The watch features a gray dial that is exactly the same color as the body and band (other dials, such as blue and black, were also available for this watch, but I really like the monochromatic look). The dial features green luminescent hour markings with arabic numerals at 12, 3, 6 and 9. Hands are matching with green luminescence. The two digital apertures feature greenish LCDs on a black background. The top aperture indicates the mode (CHR=chronograph; T2 = second time zone, etc.) where the bottom aperture indicates 3 sets of two numbers from 0-9. The hands are gorgeous, simple, also titanium colored (though a little lighter than the face). I love how the minute hand extends beyond the middle of the watch, but the hour hand doesn't. the tapering on the hands make for very precise reading of the minute. Hands move once every thirty seconds, or 120 times an hour.
The dial is surrounded with the characteristic Breitling rotating bezel engraved from 0-59, with inserts at 0, 15, 30 and 45, and a luminescent dot in the insert at 0. The bezel, and inserts, are all titanium (the watch was also available with gold inserts). Rotation is bidirectional. There are screws on the side of the bezel, every 5 minutes. Part of me likes the look of this (since it's very different than any other watch), but something simpler might have been nicer. The inserts on the bezel, especially the one at 12, have a tendancy to catch thin pieces of clothing, and I worry that one day I'm going to bend it or break it. Hasn't happened yet, though.
Dial is covered in a sapphire crystal with an anti-reflective coating. Mine has a tiny imperfection or scratch in the anti-reflective coating, close to the 6. I'm not sure how it got there - it was there when I bought the watch (I bought it used). I'm pretty hard on my watches, and the sapphire hasn't got a single other scratch on it, so the last owner must have banged it pretty hard to get this scratch.

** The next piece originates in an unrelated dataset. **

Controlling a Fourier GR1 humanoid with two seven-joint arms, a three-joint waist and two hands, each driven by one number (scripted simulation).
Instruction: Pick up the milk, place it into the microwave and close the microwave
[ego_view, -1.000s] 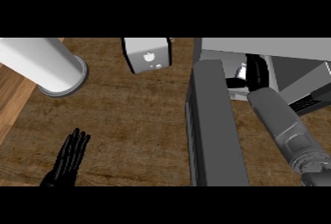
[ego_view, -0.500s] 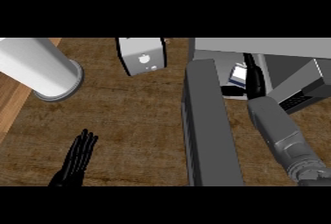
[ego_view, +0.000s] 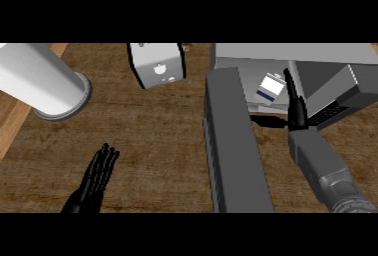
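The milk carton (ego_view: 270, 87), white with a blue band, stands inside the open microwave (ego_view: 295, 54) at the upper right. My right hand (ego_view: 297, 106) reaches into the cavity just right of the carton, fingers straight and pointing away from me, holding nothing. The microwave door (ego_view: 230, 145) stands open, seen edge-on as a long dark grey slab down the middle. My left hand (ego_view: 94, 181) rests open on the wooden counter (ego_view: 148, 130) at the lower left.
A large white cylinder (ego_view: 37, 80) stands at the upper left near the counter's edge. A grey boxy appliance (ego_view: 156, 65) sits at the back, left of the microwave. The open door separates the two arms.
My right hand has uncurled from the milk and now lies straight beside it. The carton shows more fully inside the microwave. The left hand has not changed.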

Original crown, of course, marked with Breitling “B”. Not the flying wings or anchor, but just the scripted B.
Interestingly, the back of the watch contains metric conversion information purportedly useful for pilots. for example, it tells me that 2.54 cm = 1 inch, 1 cm = 0.39 inches. I guess this is a holdover from the Navitimers - I'm not sure how useful it is on this watch, since the watch doesn't have a slide rule.
Strangely, the back is a pop-off (I would expect a screw back on a watch of this quality). Probably because of the titanium - not sure how easy it is to machine a titanium screw back. Watch is considered waterproof to 50 m.
I love this watch. It's a "no excuses" watch. I can wear it anywhere - it's never "too good" (the titanium finish and the digital dials downplay it to a certain extent - no bling here); it's never "not enough" (it's a Breitling. Completely respectable in just about every circle). I can wear it in the shower, it'll wake me up in the morning (though the alarm isn't all that loud - maybe the titanium doesn't resonate as well as stainless steel?). I like the redundancy of a chronograph function and a rotating bezel. Just love this watch.